Upper Bounds on the Generalization Error of Deep Learning Models via Local Robustness and Stability

arXiv:2606.16883v1 Announce Type: cross Abstract: Generalization is a critical property of data-driven models, particularly deep learning models deployed in safety-critical applications. Robustness-based generalization bounds have gained attention as a principled way to link robustness properties to generalization performance, often in a data-dependent manner. However, most existing bounds suffer from vacuousness in practical settings, yielding loose upper bounds that greatly exceed the actual error rates and limiting their usefulness for real-world evaluation. While this issue is often attrib
This research addresses a long-standing challenge in deep learning generalization, driven by the increasing deployment of AI in sensitive applications and the need for more reliable performance guarantees.

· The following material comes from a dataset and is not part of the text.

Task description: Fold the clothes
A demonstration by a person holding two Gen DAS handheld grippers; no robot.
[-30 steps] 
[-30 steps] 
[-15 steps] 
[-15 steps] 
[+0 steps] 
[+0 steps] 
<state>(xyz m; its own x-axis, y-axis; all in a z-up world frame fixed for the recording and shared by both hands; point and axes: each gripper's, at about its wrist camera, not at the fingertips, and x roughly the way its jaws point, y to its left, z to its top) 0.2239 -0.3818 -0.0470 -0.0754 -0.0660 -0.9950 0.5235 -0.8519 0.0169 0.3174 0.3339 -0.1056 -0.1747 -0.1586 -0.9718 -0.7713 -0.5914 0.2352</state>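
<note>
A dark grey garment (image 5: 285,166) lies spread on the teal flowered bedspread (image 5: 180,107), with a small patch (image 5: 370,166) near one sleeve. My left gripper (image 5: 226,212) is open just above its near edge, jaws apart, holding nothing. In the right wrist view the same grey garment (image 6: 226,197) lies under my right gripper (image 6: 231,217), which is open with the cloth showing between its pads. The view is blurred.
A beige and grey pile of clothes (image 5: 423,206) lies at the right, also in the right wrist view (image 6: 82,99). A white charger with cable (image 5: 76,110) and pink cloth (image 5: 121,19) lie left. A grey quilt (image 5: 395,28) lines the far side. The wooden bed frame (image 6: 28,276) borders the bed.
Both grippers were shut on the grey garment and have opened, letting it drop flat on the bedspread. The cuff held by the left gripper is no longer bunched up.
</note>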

Improving the accuracy and reliability of generalization error bounds is crucial for developing trustworthy AI, especially as models are integrated into safety-critical systems.
More effective methods for quantifying generalization error could enable broader adoption of deep learning in regulated industries and foster greater confidence in AI system deployment.
- · AI safety researchers
- · Deep learning framework developers
- · Regulated industries deploying AI
- · Developers of 'black box' AI models
- · Sectors reliant on unverified AI performance
New theoretical upper bounds could inform improved model architectures and training methodologies that inherently generalize better.
Enhanced trustworthiness metrics for AI could become a competitive advantage, leading to industry standards for 'guaranteed generalization'.
Increased regulatory scrutiny on AI generalization could drive a demand for provably robust models, reshaping the AI development lifecycle significantly.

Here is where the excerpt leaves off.